Before I looked into 80,000 Hours, I was pretty intent on pursuing a Ph.D. in political science for a long time, and thought that would be a great career path for me. (I still do think it would be very enjoyable; I just think it’s less impactful than my other options.) Despite engagement with effective altruism, I hadn’t considered that maybe this career path was wasn’t the best route until I had a conversation with William MacAskill. I think 80,000 Hours has done a lot to put the idea of career choice into the general EA zeitgeist. I am nearly certain I would not have spent any time considering the ethics of career choice if 80,000 Hours did not exist.

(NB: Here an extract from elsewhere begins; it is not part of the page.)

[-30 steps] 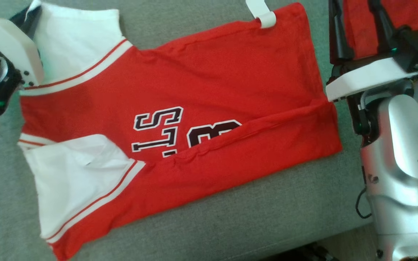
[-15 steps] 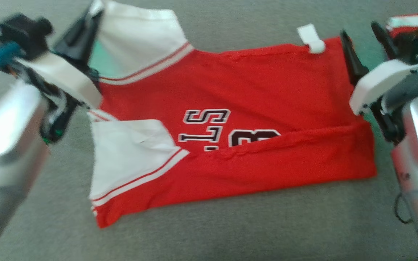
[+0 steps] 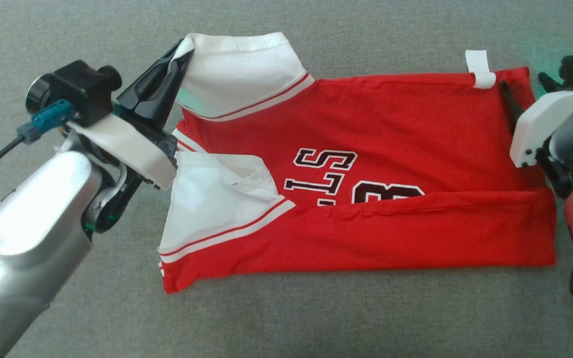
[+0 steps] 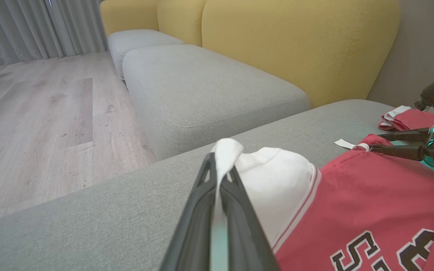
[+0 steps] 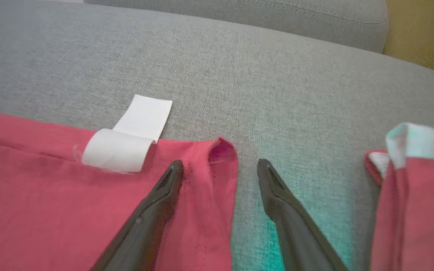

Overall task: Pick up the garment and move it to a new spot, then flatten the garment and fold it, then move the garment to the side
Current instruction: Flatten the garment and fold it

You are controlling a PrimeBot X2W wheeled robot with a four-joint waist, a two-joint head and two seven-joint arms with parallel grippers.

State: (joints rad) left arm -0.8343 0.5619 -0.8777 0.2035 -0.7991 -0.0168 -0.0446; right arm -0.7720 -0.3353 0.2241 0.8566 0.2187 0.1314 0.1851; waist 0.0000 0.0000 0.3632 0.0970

The actual career advice session was not useful to me, but I suspect this is because I was an unusual case — (a) I had already come in to the advice session having done a significant amount of research on my own that I would have done otherwise; (b) I was already very familiar with 80,000 Hours’s content having read all of their research material, completed a workshop with them, and worked in their office; and (c) my particular decision most hinged on very particular details about salaries and career capital that no one had done comprehensive research on yet.

On the other hand, the workshop I had completed for 80,000 Hours was impactful because it moved me away from thinking solely about the impact of my career and more about thinking about the skills and career capital I would develop in my career, which I agree is a better model for thinking about careers. Additionally, the conversations I had with people working for 80,000 Hours — Jess Whittlestone, Roman Duda, William Macaskill, Benjamin Todd, Nick Beckstead, and Pablo Stafforini — as a part of my personal research were all helpful in thinking more about my career choice. Therefore, I strongly suspect that a careers advising session with 80,000 Hours would be beneficial to many people thinking about their careers.

Ultimately, I did heavily rely on research done by 80,000 Hours to inform my decision — both in assisting my initial selection of high-impact options and in comparing them. The existence of 80,000 Hours moved me away from pursuing a Ph.D. program in political science toward earning to give in web development. 80,000 Hours very much impacted my decision.